» SOURCE MATERIAL:
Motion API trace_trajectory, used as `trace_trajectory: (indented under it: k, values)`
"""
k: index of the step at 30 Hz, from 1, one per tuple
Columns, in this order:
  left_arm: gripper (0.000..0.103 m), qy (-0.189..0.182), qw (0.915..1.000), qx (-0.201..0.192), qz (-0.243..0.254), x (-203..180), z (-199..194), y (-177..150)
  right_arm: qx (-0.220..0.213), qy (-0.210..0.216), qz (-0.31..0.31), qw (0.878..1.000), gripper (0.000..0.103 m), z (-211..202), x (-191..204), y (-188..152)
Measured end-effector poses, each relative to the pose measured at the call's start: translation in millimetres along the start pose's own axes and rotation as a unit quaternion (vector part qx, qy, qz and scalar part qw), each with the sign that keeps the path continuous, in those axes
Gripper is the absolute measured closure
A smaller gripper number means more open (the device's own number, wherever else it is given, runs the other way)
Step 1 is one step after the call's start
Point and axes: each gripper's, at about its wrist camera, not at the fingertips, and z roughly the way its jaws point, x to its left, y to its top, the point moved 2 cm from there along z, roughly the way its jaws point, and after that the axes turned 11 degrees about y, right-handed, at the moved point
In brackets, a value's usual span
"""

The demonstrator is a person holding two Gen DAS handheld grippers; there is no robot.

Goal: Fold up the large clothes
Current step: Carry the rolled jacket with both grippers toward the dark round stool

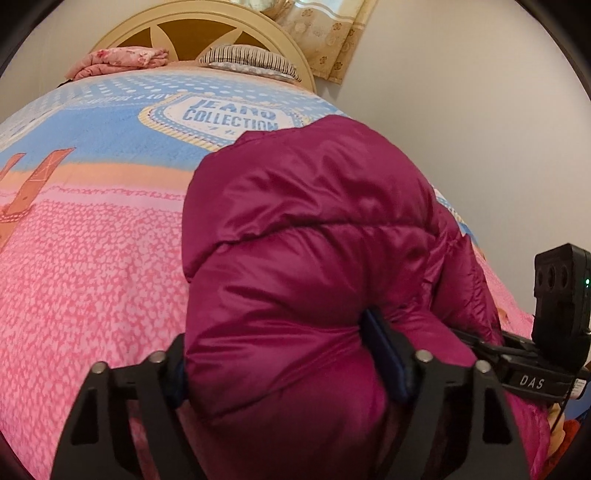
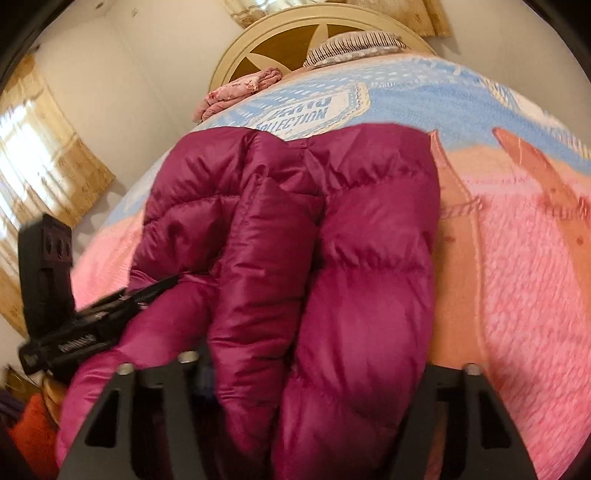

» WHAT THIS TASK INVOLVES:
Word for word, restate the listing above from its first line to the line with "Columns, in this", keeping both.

» YOUR SOLUTION:
Motion API trace_trajectory, used as `trace_trajectory: (indented under it: k, values)`
"""
k: index of the step at 30 Hz, from 1, one per tuple
Columns, in this order:

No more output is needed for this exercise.